Tinta Media - Belum lama ini publik dikagetkan dengan pernyataan Saiful Mujani, pendiri SMRC yang menyebut Sila Ketuhanan Yang Maha-Esa di dalam dasar negara Pancasila hanya milik umat Islam, dan hanya menguntungkan umat Islam. Pernyataan ini dianggap kontroversi, karena seolah Pancasila hanya akomodatif terhadap nilai-nilai Islam melalui tafsir sila ketuhanan yang maha esa yang dianggap pengejawantahan nilai-nilai tauhid.
Direktur Pusat Studi Pemikiran Pancasila, Syaiful Arif, menanggapi pernyataan pengamat politik, Saiful Mujani dengan menegaskan bahwa Sila Ketuhanan Yang Maha-Esa di dalam dasar negara Pancasila tidak hanya milik umat Islam, dan tidak hanya menguntungkan umat Islam, tetapi milik semua umat beragama di Indonesia. (16/7).
Selama ini, diskursus Pancasila sejalan dengan Islam sebenarnya tidak berbasis data dan fakta. kebanyakan, penyesuaian Pancasila dengan Islam didasarkan pada dilektika cocokmologi. Bukan diukur dengan parameter nilai-nilai yang diimplementasikan dalam fakta kehidupan berbangsa dan bernegara.
Kalau Pancasila sejalan bahkan dianggap bagian dari pengejawantahan nilai-nilai Islam, tentulah seluruh nilai-nilai Islam diterapkan di negeri ini, dan seluruh nilai-nilai sekulerisme kapitalisme enyah dari negeri ini.
Pada faktanya, nilai Islam hanya diberi ruang di ranah privat (sholat, zakat, puasa, haji). Sementara, nilai-nilai Islam yang bersifat publik seperti hudud, Qisos Diyat, Mukholafah dan Ta'jier tidak diterapkan.
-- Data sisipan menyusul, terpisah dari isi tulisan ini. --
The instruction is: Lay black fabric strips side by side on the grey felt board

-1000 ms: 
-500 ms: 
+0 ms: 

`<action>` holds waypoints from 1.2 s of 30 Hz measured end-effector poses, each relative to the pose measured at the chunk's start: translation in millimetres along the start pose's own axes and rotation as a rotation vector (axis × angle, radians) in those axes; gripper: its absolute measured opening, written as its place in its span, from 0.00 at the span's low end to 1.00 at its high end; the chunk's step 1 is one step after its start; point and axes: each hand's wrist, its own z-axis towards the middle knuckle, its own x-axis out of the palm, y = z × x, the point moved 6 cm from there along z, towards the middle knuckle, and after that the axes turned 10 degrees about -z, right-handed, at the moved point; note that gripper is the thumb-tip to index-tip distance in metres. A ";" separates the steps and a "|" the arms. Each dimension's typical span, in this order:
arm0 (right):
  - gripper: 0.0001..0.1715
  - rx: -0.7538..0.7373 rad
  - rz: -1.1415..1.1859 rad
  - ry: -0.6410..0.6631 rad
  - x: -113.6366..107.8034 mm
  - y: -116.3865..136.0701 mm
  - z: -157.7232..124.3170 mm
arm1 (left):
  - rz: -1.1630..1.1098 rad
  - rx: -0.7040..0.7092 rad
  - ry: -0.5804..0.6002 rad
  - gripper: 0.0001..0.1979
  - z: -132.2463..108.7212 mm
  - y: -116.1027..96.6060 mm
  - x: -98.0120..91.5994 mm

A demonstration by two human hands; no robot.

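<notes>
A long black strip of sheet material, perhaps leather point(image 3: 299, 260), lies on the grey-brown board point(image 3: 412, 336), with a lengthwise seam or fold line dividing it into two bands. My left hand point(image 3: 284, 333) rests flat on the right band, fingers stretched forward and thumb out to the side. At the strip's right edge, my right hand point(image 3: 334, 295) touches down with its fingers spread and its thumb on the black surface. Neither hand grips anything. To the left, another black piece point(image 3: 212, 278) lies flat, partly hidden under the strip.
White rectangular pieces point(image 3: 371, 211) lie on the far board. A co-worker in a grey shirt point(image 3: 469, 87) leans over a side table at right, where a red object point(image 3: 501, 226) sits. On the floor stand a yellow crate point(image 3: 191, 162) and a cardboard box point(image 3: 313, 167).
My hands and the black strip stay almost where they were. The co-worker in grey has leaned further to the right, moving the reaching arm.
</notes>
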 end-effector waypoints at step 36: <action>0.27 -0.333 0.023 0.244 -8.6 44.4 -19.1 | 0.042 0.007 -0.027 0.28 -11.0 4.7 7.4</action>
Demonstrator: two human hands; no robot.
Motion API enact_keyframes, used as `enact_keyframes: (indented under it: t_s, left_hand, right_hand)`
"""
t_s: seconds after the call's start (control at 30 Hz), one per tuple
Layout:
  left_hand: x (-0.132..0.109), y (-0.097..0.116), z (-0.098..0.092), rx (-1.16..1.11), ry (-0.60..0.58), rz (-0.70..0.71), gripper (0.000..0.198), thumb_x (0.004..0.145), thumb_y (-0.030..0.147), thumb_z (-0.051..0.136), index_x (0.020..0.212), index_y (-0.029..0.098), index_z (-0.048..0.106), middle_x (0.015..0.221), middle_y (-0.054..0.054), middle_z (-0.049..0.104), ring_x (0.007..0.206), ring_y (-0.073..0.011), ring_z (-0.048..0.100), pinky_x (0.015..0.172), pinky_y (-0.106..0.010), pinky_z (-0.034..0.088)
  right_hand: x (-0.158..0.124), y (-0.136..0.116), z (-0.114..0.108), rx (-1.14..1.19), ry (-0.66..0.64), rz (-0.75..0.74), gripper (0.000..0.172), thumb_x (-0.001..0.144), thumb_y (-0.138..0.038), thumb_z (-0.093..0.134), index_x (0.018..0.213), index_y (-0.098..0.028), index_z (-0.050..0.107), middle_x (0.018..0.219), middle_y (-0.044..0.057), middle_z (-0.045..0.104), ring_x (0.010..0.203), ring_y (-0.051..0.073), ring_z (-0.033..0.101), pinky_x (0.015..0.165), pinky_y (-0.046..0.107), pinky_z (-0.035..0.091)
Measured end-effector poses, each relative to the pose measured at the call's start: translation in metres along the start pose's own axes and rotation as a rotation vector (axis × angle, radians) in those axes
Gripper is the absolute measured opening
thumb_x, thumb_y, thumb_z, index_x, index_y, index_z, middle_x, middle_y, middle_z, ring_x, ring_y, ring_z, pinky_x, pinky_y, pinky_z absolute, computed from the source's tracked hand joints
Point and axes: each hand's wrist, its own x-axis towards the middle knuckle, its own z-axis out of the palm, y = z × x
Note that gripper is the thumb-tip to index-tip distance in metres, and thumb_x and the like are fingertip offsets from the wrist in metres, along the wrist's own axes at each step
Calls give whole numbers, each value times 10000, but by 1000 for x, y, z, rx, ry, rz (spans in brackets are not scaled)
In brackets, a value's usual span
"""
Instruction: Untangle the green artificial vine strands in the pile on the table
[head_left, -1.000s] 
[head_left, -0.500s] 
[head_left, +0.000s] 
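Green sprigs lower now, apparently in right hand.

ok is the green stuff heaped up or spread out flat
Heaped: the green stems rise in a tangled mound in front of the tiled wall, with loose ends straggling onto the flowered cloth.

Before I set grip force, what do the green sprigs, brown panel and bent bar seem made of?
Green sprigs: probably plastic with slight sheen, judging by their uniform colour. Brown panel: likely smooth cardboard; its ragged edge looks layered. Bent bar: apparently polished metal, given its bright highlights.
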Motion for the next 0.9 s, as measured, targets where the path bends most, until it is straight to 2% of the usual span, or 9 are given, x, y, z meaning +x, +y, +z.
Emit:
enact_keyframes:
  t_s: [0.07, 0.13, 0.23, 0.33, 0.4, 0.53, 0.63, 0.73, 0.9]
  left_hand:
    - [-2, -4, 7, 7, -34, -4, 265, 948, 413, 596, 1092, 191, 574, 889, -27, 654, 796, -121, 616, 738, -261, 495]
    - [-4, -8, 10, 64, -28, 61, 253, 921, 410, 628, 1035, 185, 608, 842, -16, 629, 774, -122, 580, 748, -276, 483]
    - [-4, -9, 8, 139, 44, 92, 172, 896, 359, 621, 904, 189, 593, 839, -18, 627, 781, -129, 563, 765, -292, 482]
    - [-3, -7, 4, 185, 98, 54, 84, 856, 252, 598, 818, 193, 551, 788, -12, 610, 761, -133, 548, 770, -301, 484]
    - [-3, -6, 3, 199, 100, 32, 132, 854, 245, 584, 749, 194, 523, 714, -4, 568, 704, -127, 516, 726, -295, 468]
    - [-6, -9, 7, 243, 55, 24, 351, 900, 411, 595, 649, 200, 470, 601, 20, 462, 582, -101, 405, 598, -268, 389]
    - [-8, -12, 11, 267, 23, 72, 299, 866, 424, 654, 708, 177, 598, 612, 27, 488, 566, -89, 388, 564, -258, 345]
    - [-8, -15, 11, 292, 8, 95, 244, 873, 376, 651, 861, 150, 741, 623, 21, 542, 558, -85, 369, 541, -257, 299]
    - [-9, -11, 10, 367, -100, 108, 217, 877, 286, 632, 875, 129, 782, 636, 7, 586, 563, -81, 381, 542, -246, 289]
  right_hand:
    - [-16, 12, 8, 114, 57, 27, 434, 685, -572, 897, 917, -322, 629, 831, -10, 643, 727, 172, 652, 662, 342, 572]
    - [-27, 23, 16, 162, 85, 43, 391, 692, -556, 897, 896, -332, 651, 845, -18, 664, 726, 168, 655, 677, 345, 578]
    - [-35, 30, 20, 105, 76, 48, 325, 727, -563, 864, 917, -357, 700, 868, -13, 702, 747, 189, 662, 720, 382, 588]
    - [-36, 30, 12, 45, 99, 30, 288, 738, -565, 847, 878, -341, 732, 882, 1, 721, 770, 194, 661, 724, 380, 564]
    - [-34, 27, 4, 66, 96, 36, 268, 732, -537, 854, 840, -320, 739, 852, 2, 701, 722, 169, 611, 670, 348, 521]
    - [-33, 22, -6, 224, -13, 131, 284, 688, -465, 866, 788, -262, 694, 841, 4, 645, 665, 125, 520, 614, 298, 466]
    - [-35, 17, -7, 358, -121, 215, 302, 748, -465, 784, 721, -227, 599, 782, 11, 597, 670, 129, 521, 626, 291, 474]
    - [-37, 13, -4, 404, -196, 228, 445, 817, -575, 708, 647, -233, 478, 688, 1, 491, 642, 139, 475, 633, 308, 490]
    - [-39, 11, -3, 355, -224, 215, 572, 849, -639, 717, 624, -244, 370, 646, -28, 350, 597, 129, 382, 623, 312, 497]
Model pengabaian terhadap nilai-nilai Islam yang bersifat publik dan hanya memberikan kebebasan untuk mengejawantahkan nilai-nilai privat ini adalah ciri dari penerapan sekulerisme.
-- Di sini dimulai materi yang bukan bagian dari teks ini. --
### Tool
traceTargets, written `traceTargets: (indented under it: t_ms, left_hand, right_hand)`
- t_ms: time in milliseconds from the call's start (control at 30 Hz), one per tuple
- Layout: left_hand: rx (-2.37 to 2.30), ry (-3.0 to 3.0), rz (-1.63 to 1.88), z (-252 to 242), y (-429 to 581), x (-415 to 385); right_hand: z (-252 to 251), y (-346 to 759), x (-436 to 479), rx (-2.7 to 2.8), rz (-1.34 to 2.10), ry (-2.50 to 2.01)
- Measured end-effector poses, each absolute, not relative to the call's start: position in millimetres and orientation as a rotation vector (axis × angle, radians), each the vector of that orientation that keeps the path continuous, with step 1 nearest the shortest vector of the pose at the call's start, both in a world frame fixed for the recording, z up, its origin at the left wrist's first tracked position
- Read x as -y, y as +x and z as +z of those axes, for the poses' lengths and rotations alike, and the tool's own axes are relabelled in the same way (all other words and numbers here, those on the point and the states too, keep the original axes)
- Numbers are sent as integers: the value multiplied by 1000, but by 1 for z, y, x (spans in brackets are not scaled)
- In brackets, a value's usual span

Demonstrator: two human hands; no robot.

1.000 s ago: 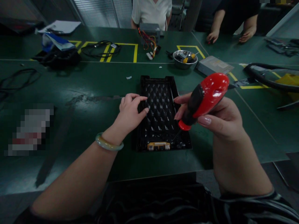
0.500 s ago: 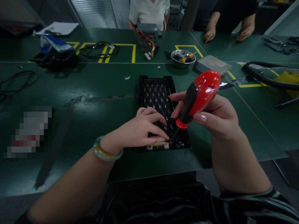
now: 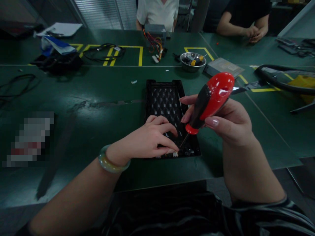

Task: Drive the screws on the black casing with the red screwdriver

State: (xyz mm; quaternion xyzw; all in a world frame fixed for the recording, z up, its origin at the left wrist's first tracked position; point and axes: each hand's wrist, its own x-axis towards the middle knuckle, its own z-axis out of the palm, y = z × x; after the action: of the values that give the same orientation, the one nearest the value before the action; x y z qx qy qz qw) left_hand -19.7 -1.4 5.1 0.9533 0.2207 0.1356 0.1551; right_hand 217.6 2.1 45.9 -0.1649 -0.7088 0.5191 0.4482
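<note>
One tray (image 3: pixel 165 98) lies on the table (image 3: pixel 98 91). The left hand (image 3: pixel 150 139) curls over its near end, fingertips pressed down; whether they pinch anything cannot be told. The right hand (image 3: pixel 230 123) grips one red screwdriver (image 3: pixel 213 96), its tip at that same end. One bowl (image 3: pixel 189 68) stands beyond.

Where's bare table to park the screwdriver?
Bare: table left of black tray, up to the cables; also right of it, before the hose. Crowded: steel bowl and grey box beyond; left hand, right hand with screwdriver at its near end.
</note>
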Motion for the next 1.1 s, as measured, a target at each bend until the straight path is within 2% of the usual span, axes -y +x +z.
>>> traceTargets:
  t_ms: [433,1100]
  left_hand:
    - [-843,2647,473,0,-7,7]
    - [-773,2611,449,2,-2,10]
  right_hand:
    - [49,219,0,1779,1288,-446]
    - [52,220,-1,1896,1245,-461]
Halalnya riba, zina, miras, yang secara terang-terangan terjadi di negeri ini tidak dianggap bertentangan dengan Pancasila. Belum ada, pabrik miras dibubarkan, zina diharamkan, riba dihapuskan, karena bertentangan dengan Pancasila.
Sementara itu, pembolehan riba, penyerahan SDA kepada swasta, asing dan aseng, penguasaan tambang, pemungutan pajak, dll, merupakan pengejawantahan sistem dan nilai-nilai ekonomi kapitalis. Dalam Islam, tambang dengan deposit melimpah terkategori barang publik. Kekayaan alam berupa hutan, padang, laut, sungai-sungai, lembah, gunung, semuanya milik umum (al Milkiyatul Ammah) sehingga haram bagi individu, swasta, korporasi asing dan aseng menguasainya.
Nyatanya, di negeri ini yang menerapkan Pancasila justru membebaskan seluruh kekayaan alam dan tambang dikuasai individu, swasta, korporasi asing dan aseng. Bahkan, ketika rakyat menolak UU Minerba, UU Migas, UU Omnibus Law Cipta Kerja, tetap saja MK Menolak. Padahal, negara berdasarkan Pancasila.
Karena itu, penulis tidak setuju kalau sila pertama bahkan keseluruhan Pancasila dianggap untuk umat Islam dan menguntungkan Umat Islam. Pancasila, justru menguntungkan sekulerisme kapitalisme untuk terus eksis menjajah negeri ini.
Bahkan, Pancasila sering digunakan untuk alat gebuk bagi umat Islam. Dengan dalih bertentangan dengan Pancasila, HTI dicabut BHP nya, FPI dibubarkan. Dulu, Pancasila digunakan untuk membubarkan Masyumi. Sementara PDIP memeras pancasila menjadi Tri Sila hingga Ekasila, aman saja.
Lalu, dimana letak Pancasila menguntungkan umat Islam? Atau minimal sejalan dengan nilai-nilai Islam?
Pancasila justru menjadi bungker sekulerisme kapitalisme agar tetap eksis dan lestari menjajah negeri ini. Pancasila juga dijadikan benteng untuk menghalangi penerapan syariat Islam. Upaya umat Islam yang ingin membebaskan negeri ini dari cengkeraman kapitalisme dengan syariat Islam dan Khilafah dibungkam, hanya dengan dalih anti Pancasila. Siapa yang mau membantah kenyataan ini?[].